Jean-Noël Nicolau | 4 septembre 2008
Jean-Noël Nicolau | 4 septembre 2008

Un géomètre s'ennuie dans un coin de désert algérien. Il y croise une jeune immigrée qui souhaiterait rejoindre la frontière. Quelle frontière ? Peu importe, Inland se conçoit comme un trip esthétique : d'interminables plans fixes ou tremblotants, durant lesquels le spectateur n'a pas d'autres solutions que de compter littéralement les moutons ou d'admirer des prises électriques. Oui, on dirait de la photographie contemporaine, pas particulièrement inspirée.
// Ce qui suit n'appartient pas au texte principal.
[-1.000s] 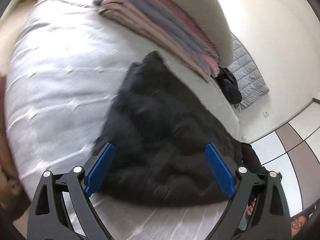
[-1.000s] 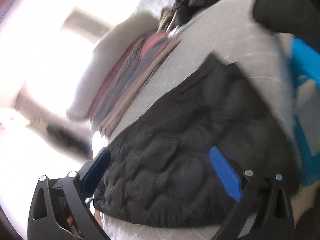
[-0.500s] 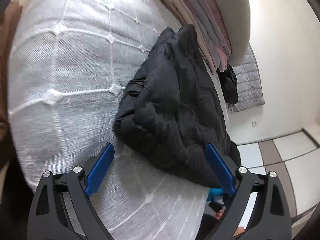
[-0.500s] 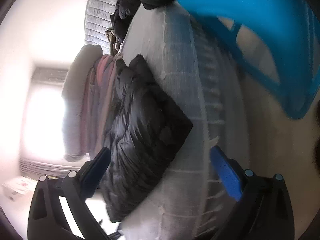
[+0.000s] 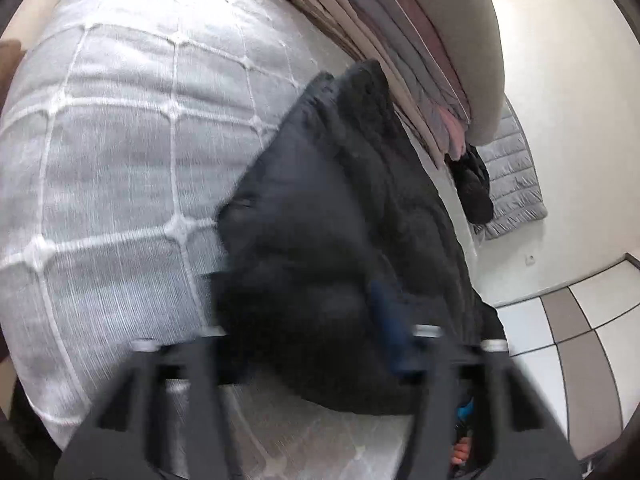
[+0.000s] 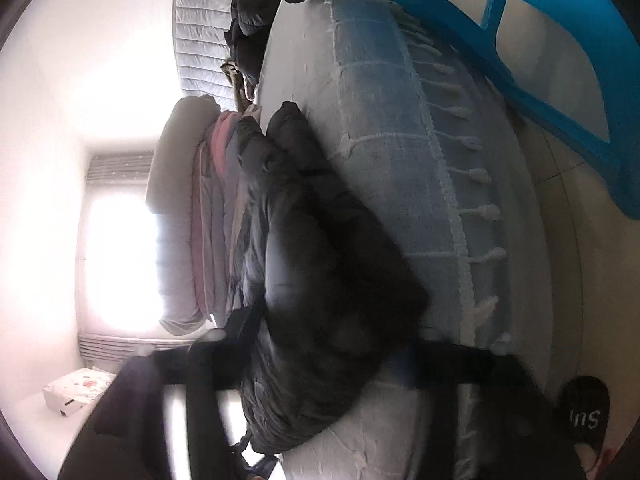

C'est donc parfois beau, mais la durée des images devient insupportable au bout de quelques instants.

 

Le réalisateur, Tariq Teguia, se donne un mal fou pour accoucher des plans les plus inattendus (et déplaisants) et pour supprimer toute tentative de dramaturgie. On connaît la méthode, elle n'est pas neuve. On pense ainsi beaucoup au Twentynine palms de Bruno Dumont, qui proposait pourtant nettement plus de sens et d'intensité. Ici il ne reste plus que le néant du cinéma. Les sièges de la salle claquent sans trêve dans le silence de ces visions amorphes. La puissance et la fascination devraient être au rendez-vous, mais seuls les doux bras de Morphée pourront apaiser ces 2h20 assomantes.